Mumbai-based Supriya Lifesciences has been investing in R&D for niche molecules and has planned an initial 350 crore capital expenditure (capex) for a new facility in Patalganga, alongside upgrades at other sites. The company expects its first large contract to contribute 25-30 crore this fiscal, with another anaesthetics partnership poised to scale to around 70 crore annually.

“When you are fully backward integrated, there are a lot of opportunities because a lot of innovators or large multinationals want to now move their manufacturing base from China or Europe to Indian companies. So, that is how we started getting CMO opportunities," managing director Saloni Wagh told Mint.

Granules India is making a similar push. The company acquired Swiss CDMO Senn Chemicals AG in February and launched Ascelis Peptides, a global subsidiary focused on peptide-based therapeutics and CDMO services. Though peptides account for just 2% of its 12,970-crore second-quarter revenue, interest is rising.

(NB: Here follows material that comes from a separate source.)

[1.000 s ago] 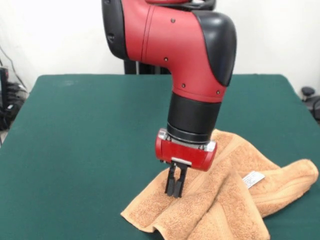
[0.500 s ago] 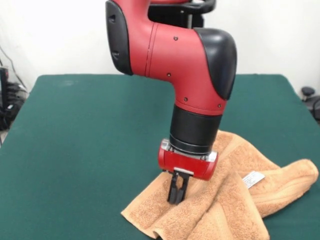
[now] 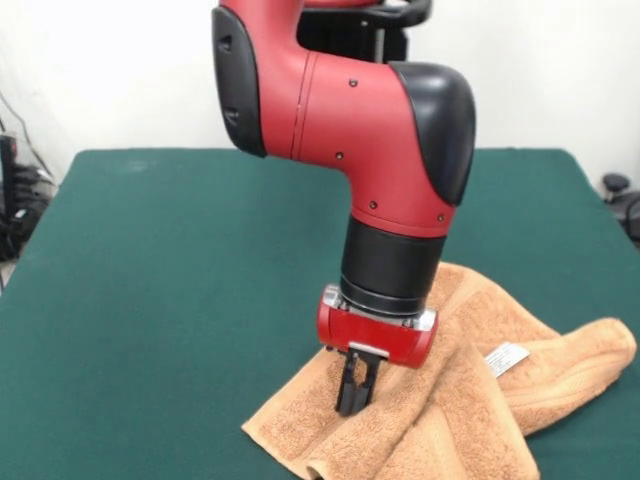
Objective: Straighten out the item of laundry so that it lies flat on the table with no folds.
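Note:
The orange-tan towel lies rumpled on the green table at the near right, with folds running toward the front edge and a bunched end at the far right. Its small white label shows on top. My gripper points straight down onto the towel's left part, its black fingers close together and pressed into the cloth. I cannot see whether any cloth is pinched between them.
The red and black arm comes down over the middle of the table. Cables and dark gear sit off the table's left edge, and a dark object sits off the right edge.
The gripper has moved down a little and slightly right, from just above the towel into its surface. The towel's left edge has shifted slightly.

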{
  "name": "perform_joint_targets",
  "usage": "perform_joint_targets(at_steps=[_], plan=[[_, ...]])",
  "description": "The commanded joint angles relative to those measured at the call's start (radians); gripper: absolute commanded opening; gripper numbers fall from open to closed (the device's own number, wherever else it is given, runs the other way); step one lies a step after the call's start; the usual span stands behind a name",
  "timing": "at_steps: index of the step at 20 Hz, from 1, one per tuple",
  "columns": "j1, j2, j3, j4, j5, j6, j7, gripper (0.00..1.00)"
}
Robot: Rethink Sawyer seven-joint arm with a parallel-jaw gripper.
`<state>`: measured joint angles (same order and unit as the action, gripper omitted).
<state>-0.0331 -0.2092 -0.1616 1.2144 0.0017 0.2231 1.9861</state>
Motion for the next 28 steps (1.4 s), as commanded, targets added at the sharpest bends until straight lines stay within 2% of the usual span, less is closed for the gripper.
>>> perform_joint_targets(at_steps=[1, 8, 12, 19, 28], plan=[[0.014, -0.012, 0.074, 0.055, -0.001, 0.02, 0.109, 0.0], [-0.023, -0.091, 0.1, 0.146, -0.031, 0.077, 0.049, 0.0], [-0.033, -0.13, 0.103, 0.212, -0.046, 0.064, 0.043, 0.0], [-0.071, -0.106, 0.14, 0.256, -0.07, -0.022, 0.043, 0.0], [-0.053, -0.054, 0.128, 0.215, -0.082, -0.086, 0.097, 0.0]])
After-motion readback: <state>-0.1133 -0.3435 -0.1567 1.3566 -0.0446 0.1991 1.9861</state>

“Recent interactions at major industry events…have reinforced growing interest from leading innovator pharma companies, emerging biotech, and cosmetic peptides customers. We are seeing multiple feasibility programs, new inquiries, and renewed discussion with several global innovators," chief strategy officer Sanjay Kumar told investors in November.

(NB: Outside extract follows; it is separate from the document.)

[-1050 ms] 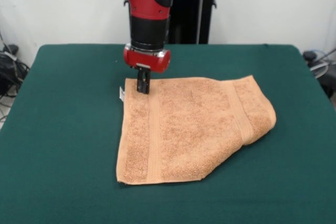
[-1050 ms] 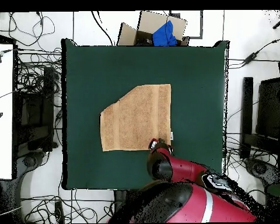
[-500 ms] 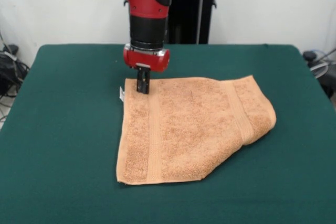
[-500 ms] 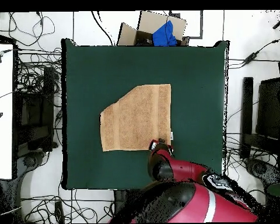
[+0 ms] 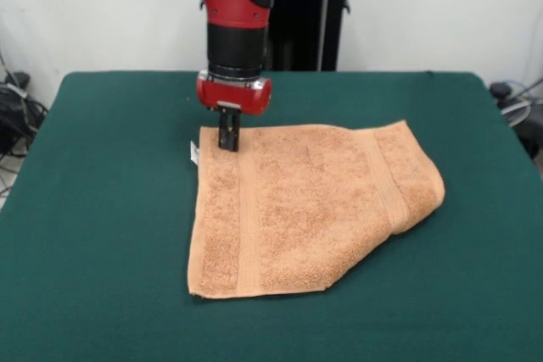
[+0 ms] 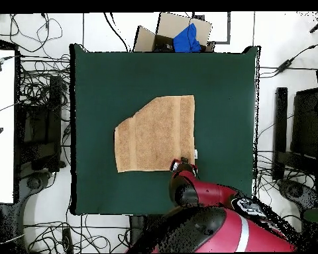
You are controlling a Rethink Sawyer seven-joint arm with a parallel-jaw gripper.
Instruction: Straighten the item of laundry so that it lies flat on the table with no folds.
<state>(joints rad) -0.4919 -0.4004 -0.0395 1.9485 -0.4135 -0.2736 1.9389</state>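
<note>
The peach-orange item of laundry (image 5: 305,205) lies on the dark green table (image 5: 102,209). Most of it is flat, but its right front corner (image 5: 416,201) is folded over, leaving a diagonal edge there. A small white tag (image 5: 194,153) sticks out at the back left corner. My gripper (image 5: 228,140) stands upright on that corner, shut on the cloth. From overhead, the item of laundry (image 6: 155,132) sits mid-table (image 6: 228,86), and the gripper (image 6: 182,161) shows at its lower right corner, partly hidden under the arm.
A cardboard box (image 6: 163,34) holding something blue (image 6: 187,38) stands just past the table's top edge in the overhead view. Cables and dark equipment (image 6: 291,139) surround the table, and a white desk (image 6: 1,126) is at the left.
The gripper has shifted slightly left in the front view, and the gripped towel corner and the whole towel have slid a little with it.
</note>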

Others are restructuring to tighten their pitch.

Jubilant Pharmova recently transferred its API business to its wholly-owned Jubilant Biosys subsidiary, which already houses drug discovery and CRDMO operations. The goal is to offer a seamless path from discovery to clinical trials and later commercial scale.

“The market needs somebody who can support a molecule end to end," said Tushar Gupta, COO of Jubilant Biosys-CRDMO. The company has brought on four big-pharma customers since last year and expects both its discovery and API-CDMO businesses to grow about 20% annually over the next five years. Biosys, which has five facilities, is investing more than $120 million in a new Karnataka site expected to increase its discovery capacity 2.5x.

Supriya Lifesciences, which currently focuses on generic APIs, is also building R&D talent for innovative products. It has established an R&D hub aimed at developing new APIs and formulations, though Wagh noted the effort is at least two years away from bearing fruit.

The challenge

Yet the climb toward global competitiveness remains steep.

“Usually global innovators prefer when you have a good track record in the CDMO space and if you have good scale - when overnight if the innovator asks you to scale up production capacity, they can do it overnight as well," said Tausif Shaikh, pharma analyst at BNP Paribas.

Companies like Divi’s Laboratories and Neuland Laboratories have already made the leap, evolving beyond generic API makers into a custom synthesis specialists, with such offerings now accounting for more than half their revenues.

For most firms, early acquisitions and capex are less a reset of competitive dynamics and more a way to diversify, Shaikh said.

He added that the China-plus-one narrative and the expected benefits of the proposed US Biosecure Act, which aims to prohibit American government and contractors from working with specific Chinese firms, have been well flagged in the market recently, alongside a surge in requests for proposals. These, however, have not yet shown up in financials.